**Task description**
Please transcribe exactly, and only, the lines of the data below between the line holding "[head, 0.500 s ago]" and the line holding "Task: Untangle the", inclusive.

(Items from a data source)
::::
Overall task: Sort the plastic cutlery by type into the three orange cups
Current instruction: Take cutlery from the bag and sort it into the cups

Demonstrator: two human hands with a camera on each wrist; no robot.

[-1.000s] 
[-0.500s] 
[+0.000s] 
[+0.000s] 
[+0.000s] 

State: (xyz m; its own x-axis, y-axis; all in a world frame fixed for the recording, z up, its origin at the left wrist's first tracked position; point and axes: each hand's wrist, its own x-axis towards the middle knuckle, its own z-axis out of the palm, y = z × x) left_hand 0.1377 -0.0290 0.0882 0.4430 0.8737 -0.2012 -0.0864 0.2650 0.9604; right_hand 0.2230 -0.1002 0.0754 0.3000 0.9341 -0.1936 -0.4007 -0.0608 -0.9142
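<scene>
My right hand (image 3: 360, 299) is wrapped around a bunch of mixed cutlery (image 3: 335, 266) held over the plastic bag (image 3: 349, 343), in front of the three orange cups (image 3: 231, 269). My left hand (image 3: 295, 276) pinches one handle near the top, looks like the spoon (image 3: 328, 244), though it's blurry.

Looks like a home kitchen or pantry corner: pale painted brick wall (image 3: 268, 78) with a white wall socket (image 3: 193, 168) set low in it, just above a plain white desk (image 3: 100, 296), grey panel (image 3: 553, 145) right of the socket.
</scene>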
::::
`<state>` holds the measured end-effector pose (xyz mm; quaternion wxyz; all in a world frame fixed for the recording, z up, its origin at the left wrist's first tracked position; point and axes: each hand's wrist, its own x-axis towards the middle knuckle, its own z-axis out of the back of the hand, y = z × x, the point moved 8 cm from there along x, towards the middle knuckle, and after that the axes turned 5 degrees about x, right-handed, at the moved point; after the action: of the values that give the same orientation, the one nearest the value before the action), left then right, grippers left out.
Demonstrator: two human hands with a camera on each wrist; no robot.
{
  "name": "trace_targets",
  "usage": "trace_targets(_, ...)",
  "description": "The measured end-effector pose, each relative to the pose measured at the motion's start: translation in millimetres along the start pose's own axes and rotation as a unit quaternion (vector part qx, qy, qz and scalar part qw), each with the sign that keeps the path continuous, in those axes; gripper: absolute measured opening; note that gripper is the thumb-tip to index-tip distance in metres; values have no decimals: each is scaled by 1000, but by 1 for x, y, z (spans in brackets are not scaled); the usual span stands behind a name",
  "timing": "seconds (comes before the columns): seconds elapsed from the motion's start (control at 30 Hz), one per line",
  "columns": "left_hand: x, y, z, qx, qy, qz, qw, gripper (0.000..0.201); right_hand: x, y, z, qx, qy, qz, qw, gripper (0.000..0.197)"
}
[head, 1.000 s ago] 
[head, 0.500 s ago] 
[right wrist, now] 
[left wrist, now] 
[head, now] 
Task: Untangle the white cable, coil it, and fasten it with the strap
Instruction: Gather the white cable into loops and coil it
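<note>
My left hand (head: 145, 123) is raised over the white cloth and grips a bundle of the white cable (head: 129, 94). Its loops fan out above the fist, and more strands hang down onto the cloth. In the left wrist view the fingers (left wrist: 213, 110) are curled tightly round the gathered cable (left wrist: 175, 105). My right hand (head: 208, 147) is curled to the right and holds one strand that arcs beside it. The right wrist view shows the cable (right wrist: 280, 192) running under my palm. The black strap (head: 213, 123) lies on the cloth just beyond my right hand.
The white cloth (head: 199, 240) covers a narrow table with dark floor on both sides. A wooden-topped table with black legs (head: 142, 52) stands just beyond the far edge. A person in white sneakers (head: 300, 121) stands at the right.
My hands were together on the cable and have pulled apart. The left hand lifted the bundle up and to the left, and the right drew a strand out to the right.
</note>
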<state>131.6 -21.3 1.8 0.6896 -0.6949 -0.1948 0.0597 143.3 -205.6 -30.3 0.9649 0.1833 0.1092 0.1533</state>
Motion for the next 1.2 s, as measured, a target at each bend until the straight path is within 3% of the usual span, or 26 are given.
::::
**Solution to this exercise**
[head, 0.500 s ago] 
[right wrist, now] 
[left wrist, now] 
[head, now] 
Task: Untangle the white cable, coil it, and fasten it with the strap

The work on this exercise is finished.